AIM OF THE EXERCISE: Repeat, line for line, only the span that opens at the "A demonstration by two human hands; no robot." line and closes at the final line below. Skip the pictures.

INFORMATION SUPPLIED:
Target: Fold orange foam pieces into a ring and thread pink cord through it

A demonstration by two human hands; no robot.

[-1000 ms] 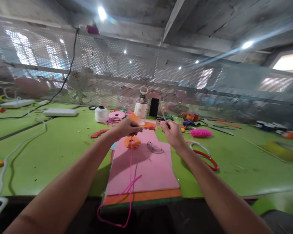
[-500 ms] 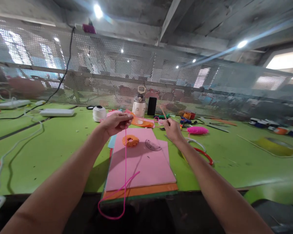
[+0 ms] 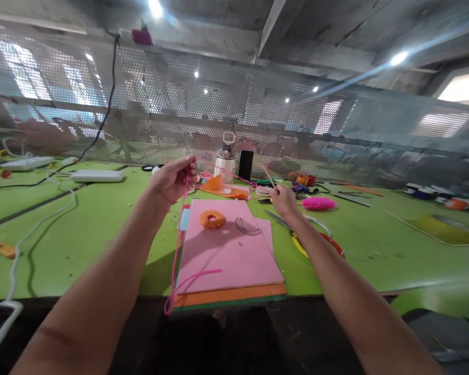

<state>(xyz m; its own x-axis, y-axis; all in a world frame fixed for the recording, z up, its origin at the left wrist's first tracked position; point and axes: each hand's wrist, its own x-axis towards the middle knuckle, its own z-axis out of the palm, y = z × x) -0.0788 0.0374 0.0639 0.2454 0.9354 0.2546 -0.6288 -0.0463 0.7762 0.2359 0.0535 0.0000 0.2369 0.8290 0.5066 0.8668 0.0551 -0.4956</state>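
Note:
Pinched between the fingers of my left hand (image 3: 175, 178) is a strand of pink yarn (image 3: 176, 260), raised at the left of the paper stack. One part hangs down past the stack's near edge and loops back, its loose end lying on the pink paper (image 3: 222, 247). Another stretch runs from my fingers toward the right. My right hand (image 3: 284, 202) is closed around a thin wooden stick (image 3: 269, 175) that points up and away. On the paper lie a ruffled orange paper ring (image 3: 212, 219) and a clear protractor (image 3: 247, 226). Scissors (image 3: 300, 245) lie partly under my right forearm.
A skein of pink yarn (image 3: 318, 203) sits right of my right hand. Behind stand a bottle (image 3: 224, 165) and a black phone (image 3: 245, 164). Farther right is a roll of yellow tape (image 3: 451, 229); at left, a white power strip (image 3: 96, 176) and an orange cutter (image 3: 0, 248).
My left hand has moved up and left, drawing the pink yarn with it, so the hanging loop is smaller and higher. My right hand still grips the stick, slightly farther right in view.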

WRITTEN RESPONSE:
A demonstration by two human hands; no robot.

[-1000 ms] 
[-500 ms] 
[+0 ms] 

<state>(xyz m; its own x-axis, y-axis; all in a world frame fixed for the recording, z up, its origin at the left wrist's first tracked position; point and axes: each hand's wrist, its own x-axis towards the middle knuckle, its own z-axis out of the palm, y = z × x) -0.0788 0.0374 0.0639 0.2454 0.9354 0.2546 -0.6288 -0.0463 0.7762 0.2359 0.0535 0.0000 0.2369 0.8290 0.5066 0.8668 0.0551 -0.4956</state>
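Note:
Pinched between the fingers of my left hand (image 3: 175, 178) is a strand of pink yarn (image 3: 176, 260), raised at the left of the paper stack. One part hangs down past the stack's near edge and loops back, its loose end lying on the pink paper (image 3: 222, 247). Another stretch runs from my fingers toward the right. My right hand (image 3: 284, 202) is closed around a thin wooden stick (image 3: 269, 175) that points up and away. On the paper lie a ruffled orange paper ring (image 3: 212, 219) and a clear protractor (image 3: 247, 226). Scissors (image 3: 300, 245) lie partly under my right forearm.
A skein of pink yarn (image 3: 318, 203) sits right of my right hand. Behind stand a bottle (image 3: 224, 165) and a black phone (image 3: 245, 164). Farther right is a roll of yellow tape (image 3: 451, 229); at left, a white power strip (image 3: 96, 176) and an orange cutter (image 3: 0, 248).
My left hand has moved up and left, drawing the pink yarn with it, so the hanging loop is smaller and higher. My right hand still grips the stick, slightly farther right in view.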

There is no more to the output, and the exercise is done.